### What to work on
Your answer must be the full listing below, restated word for word, with no pictures in it.
* * * * * * * * *
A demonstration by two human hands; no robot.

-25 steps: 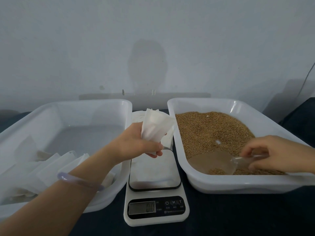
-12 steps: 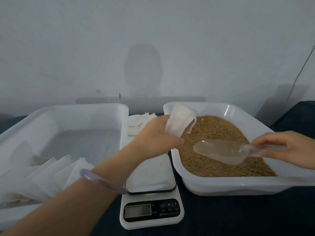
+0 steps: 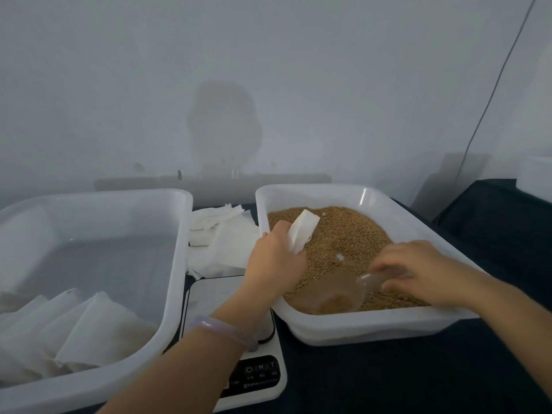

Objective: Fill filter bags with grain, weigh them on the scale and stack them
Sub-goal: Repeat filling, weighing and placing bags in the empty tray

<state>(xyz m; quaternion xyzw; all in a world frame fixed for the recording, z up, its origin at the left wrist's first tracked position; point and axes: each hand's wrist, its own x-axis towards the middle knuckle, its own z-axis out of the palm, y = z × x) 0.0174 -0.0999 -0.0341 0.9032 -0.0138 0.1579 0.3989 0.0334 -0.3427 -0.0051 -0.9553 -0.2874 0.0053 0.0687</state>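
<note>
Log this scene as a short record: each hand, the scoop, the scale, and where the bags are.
Left hand: grips a filter bag above the grain
Right hand: holds the clear scoop, bowl down in the grain
Scale: between the trays, display hidden by left forearm
Grain tray: right of the scale
Stacked bags: near end of left tray
Loose bags: piled behind the scale

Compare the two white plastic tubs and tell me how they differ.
The left tub holds white filter bags overlapped in its near corner; the right tub holds brown grain. The left hand, gripping a filter bag, and the right hand, gripping a clear scoop, are over the right tub; neither is over the left tub. Both are white, shallow plastic tubs beside the scale.
</note>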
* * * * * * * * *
### Task answer
A demonstration by two human hands; no robot.

-25 steps: 
-12 steps: 
+0 steps: 

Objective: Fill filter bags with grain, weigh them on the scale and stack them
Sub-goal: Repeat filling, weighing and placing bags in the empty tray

<state>(xyz m; quaternion xyzw; all in a world frame fixed for the recording, z up, its origin at the left wrist's first tracked position; point and axes: each hand's wrist, its own x-axis towards the middle knuckle, its own z-axis out of the palm, y = z × x) 0.0174 -0.0999 -0.0341 0.9032 -0.0138 0.1579 0.3989 0.0334 -0.3427 -0.0051 -0.9553 -0.2874 0.0053 0.0687</state>
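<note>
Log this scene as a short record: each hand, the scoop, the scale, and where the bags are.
Left hand: grips a filter bag above the grain
Right hand: holds the clear scoop, bowl down in the grain
Scale: between the trays, display hidden by left forearm
Grain tray: right of the scale
Stacked bags: near end of left tray
Loose bags: piled behind the scale

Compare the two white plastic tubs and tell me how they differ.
The left tub holds white filter bags overlapped in its near corner; the right tub holds brown grain. The left hand, gripping a filter bag, and the right hand, gripping a clear scoop, are over the right tub; neither is over the left tub. Both are white, shallow plastic tubs beside the scale.
</note>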

There is nothing further to this answer.